Select, from the data, each line where "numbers" occurs.

____ Information supplied

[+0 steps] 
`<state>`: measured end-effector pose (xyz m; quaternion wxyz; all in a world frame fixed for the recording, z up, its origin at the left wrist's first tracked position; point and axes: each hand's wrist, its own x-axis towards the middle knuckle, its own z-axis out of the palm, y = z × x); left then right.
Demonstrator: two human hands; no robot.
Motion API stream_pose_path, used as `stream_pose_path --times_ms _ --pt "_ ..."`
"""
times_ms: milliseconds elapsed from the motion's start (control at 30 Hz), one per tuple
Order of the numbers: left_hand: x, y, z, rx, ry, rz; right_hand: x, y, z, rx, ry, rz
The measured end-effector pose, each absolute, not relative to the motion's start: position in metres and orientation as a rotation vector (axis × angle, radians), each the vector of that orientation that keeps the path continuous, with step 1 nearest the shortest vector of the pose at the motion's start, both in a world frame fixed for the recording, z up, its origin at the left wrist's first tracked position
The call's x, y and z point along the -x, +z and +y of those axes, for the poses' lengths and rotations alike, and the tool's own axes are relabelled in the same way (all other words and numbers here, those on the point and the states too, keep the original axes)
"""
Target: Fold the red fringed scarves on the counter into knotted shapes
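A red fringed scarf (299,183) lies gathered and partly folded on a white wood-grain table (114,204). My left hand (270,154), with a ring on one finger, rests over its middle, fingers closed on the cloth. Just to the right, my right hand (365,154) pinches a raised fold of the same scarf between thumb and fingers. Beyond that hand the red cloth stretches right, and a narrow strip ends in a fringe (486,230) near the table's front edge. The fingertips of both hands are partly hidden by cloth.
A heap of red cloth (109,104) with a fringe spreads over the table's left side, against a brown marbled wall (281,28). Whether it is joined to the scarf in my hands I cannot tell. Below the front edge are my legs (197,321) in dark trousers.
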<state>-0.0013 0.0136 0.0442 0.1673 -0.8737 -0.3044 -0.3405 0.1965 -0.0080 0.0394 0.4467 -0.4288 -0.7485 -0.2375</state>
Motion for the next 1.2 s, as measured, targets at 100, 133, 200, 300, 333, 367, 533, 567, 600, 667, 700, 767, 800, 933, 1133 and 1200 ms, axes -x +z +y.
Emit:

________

## [Expected output]
Order of the numbers: left_hand: x, y, z, rx, ry, rz; right_hand: x, y, z, rx, ry, rz
The call's x, y and z point along the -x, +z and +y of those axes, for the poses' lengths and rotations alike, and the tool's own axes are relabelled in the same way (all other words and numbers here, those on the point and the states too, keep the original axes)

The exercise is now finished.